## To do
Among the lines of the records, please find those that contain the word "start" and copy them.

## Given records
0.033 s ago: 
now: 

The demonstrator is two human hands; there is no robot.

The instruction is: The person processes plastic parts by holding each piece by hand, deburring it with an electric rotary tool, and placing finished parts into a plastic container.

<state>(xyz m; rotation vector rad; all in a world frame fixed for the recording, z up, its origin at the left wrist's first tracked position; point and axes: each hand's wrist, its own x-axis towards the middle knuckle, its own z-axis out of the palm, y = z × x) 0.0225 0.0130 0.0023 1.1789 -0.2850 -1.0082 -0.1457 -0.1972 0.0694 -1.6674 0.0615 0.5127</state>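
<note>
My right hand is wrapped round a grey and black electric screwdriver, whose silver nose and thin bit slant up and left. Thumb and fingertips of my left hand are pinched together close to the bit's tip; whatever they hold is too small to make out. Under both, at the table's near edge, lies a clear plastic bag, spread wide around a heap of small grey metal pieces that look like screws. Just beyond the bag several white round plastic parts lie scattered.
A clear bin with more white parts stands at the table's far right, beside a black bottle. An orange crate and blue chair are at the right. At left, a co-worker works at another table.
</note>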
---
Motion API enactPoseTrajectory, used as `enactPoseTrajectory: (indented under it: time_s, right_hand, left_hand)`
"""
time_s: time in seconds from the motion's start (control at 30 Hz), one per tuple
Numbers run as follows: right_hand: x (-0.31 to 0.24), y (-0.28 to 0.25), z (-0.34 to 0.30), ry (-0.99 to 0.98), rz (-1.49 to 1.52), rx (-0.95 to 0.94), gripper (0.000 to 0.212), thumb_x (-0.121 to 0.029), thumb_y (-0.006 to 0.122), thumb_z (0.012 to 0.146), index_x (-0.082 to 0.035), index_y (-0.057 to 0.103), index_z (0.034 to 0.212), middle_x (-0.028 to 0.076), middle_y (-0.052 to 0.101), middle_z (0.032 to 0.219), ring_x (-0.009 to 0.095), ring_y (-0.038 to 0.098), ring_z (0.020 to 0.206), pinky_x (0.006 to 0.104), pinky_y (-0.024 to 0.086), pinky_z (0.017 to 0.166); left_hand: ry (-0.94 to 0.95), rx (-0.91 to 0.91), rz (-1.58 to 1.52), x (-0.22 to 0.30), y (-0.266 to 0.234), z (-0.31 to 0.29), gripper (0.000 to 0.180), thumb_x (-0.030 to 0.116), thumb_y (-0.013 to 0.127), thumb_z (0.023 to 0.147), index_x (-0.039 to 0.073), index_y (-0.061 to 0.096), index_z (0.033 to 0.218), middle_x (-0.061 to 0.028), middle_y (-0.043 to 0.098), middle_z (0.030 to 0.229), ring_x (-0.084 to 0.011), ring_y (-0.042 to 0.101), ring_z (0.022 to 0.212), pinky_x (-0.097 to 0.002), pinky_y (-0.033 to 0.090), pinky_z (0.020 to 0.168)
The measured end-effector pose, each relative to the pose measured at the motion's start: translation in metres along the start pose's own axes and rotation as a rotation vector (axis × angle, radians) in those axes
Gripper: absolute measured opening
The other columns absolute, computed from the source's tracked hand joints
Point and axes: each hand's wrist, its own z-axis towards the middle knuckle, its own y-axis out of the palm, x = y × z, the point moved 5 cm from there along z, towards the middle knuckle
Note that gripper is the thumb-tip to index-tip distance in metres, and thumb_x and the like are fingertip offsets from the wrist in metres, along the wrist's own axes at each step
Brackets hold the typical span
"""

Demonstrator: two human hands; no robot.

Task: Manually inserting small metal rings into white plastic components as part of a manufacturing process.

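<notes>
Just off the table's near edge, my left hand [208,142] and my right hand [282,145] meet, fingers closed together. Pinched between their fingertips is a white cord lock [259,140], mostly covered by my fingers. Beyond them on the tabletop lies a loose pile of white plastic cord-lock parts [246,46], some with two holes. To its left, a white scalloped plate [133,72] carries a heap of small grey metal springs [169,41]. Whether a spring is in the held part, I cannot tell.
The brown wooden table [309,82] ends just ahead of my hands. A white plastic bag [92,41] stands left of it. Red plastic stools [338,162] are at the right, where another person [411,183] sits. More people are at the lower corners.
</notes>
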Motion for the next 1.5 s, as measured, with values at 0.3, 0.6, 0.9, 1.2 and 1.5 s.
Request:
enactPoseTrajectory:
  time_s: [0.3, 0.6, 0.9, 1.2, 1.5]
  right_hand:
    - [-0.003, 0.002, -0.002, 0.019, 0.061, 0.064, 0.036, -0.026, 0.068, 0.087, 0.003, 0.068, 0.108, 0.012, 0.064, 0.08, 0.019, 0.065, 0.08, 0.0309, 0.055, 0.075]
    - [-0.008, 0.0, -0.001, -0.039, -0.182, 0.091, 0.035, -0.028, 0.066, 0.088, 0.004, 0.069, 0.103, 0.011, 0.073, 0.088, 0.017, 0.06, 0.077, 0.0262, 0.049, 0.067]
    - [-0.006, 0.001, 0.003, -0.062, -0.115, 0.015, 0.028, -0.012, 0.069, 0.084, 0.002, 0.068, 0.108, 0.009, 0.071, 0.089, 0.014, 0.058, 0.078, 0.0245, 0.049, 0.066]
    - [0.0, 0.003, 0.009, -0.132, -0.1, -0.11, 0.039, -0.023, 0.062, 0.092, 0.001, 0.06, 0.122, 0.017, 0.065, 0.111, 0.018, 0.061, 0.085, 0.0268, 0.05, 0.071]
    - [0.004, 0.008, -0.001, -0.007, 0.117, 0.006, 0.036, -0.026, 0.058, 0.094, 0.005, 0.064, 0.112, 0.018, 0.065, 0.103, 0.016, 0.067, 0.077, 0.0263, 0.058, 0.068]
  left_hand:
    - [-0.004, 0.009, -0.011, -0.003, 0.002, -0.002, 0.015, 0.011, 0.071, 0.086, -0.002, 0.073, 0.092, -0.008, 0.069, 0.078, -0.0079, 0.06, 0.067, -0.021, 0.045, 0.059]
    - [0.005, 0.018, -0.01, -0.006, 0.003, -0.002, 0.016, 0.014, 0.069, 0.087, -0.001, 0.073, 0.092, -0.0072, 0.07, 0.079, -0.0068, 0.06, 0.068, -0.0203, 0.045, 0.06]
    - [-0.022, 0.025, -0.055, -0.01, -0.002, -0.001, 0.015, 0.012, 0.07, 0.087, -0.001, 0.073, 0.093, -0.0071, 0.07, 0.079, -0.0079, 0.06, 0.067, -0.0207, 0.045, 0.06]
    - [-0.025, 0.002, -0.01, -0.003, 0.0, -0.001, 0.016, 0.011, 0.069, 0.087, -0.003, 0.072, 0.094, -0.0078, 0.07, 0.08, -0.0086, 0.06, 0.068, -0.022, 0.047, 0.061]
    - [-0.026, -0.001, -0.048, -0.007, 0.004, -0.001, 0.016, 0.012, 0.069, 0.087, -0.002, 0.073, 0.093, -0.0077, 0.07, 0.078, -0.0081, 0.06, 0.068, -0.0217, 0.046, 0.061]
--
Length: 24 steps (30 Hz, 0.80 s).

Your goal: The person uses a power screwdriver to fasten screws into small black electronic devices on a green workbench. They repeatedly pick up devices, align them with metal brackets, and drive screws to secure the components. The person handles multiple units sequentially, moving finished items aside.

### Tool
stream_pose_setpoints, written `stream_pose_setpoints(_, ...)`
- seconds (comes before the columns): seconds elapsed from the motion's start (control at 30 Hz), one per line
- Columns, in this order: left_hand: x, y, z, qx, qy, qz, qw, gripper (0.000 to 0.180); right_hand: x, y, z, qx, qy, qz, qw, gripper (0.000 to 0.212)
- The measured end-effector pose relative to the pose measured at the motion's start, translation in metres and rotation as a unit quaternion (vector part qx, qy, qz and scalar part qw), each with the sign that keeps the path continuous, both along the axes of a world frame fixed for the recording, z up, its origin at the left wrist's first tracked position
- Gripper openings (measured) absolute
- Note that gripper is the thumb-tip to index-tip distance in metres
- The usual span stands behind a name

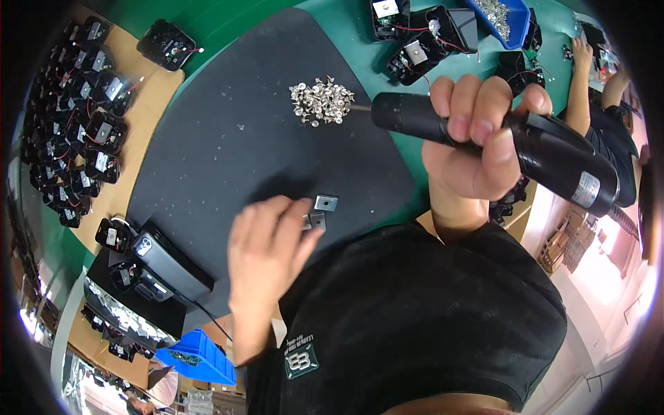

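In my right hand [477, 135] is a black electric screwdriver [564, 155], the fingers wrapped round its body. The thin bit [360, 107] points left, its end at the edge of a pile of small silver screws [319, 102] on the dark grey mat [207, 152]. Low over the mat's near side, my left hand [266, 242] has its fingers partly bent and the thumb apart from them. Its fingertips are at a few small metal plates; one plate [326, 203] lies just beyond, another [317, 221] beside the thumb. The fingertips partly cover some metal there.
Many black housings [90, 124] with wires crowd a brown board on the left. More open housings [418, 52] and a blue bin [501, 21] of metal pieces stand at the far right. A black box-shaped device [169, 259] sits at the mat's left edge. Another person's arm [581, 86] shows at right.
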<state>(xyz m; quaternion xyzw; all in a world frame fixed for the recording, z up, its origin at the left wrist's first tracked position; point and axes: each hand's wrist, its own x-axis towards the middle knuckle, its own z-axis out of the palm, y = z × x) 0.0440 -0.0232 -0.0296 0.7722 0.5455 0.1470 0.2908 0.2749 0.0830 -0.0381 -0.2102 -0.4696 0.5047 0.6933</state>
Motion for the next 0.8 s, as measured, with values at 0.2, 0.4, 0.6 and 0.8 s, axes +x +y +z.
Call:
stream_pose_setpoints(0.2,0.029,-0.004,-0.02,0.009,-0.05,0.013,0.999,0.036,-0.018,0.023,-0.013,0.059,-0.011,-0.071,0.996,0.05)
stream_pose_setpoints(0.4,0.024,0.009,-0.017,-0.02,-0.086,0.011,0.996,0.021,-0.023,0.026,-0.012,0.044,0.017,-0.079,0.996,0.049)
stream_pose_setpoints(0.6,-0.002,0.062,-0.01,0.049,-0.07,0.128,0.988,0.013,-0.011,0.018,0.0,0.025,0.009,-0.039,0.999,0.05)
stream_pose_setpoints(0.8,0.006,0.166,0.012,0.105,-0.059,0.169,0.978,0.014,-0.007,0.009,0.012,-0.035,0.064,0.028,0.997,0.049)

## Result for this exercise
time_s: time in seconds from the motion's start (control at 30 Hz), one per tuple
The measured end-effector pose, each relative to the pose measured at the motion's start: translation in metres along the start pose's own axes and rotation as a rotation vector (axis × angle, radians) in those axes
- seconds (comes before the columns): seconds elapsed from the motion's start (control at 30 Hz), one per line
- The measured end-effector pose relative to the pose measured at the motion's start, translation in metres and rotation as a unit quaternion (vector part qx, qy, qz and scalar part qw), each with the sign that keeps the path continuous, both along the axes of a world frame fixed for the recording, z up, its origin at the left wrist's first tracked position

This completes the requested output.